Tout au long du conflit dans la construction, le patronat a reçu le plein appui non seulement du gouvernement Legault, mais aussi de tous les partis de l’establishment, y inclut le parti soi-disant de gauche Québec Solidaire. Derrière sa démagogie pro-travailleurs, QS s’est rangé du côté de Legault pour empêcher une grève qui aurait eu des impacts majeurs sur l’économie.
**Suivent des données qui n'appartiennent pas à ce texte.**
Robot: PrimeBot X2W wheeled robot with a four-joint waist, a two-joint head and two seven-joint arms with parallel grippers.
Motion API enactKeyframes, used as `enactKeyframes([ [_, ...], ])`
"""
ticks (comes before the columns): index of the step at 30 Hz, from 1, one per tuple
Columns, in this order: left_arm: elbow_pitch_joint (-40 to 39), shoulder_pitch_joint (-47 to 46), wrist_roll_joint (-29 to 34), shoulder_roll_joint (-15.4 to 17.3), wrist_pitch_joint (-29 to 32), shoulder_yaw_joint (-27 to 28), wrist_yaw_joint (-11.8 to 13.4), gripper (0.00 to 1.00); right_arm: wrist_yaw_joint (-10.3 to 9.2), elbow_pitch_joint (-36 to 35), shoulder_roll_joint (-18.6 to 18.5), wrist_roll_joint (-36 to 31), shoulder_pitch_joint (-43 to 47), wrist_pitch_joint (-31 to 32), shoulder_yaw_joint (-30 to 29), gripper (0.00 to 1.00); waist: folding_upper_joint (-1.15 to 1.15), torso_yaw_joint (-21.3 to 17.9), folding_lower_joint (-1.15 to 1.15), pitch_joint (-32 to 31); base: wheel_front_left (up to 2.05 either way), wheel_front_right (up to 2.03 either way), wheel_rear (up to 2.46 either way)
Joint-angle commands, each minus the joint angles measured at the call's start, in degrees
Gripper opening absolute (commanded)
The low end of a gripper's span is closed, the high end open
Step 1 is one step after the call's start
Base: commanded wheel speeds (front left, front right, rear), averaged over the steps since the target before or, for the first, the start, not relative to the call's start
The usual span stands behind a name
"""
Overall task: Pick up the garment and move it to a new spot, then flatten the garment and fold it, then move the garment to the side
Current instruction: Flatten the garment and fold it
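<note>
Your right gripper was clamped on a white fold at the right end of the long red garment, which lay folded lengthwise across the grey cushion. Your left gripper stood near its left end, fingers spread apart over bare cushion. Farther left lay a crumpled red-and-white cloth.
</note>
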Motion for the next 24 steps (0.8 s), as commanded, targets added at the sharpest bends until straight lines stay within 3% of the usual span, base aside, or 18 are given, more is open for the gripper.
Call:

Légalement, les travailleurs de la construction ne peuvent mener de grèves ou autres actions militantes jusqu’à la fin de la convention en 2025. Cependant, les tensions vont continuer de s’intensifier durant cette période. Les travailleurs doivent tirer les leçons de leur plus récente expérience ainsi que celles des luttes passées. Ils doivent prendre la lutte entre leurs mains en formant des comités de la base, indépendants des syndicats et opposés à leur orientation nationaliste et à leur politique de collaboration de classe.

En dernière analyse, une lutte même en apparence limitée à un secteur ne peut être victorieuse que si elle est orientée vers le reste de la classe ouvrière, partout au Canada et au-delà des frontières nationales. Elle doit être basée sur un programme socialiste, soit la réorganisation de l’économie pour répondre aux besoins de tous et non aux profits d’une minorité de super riches.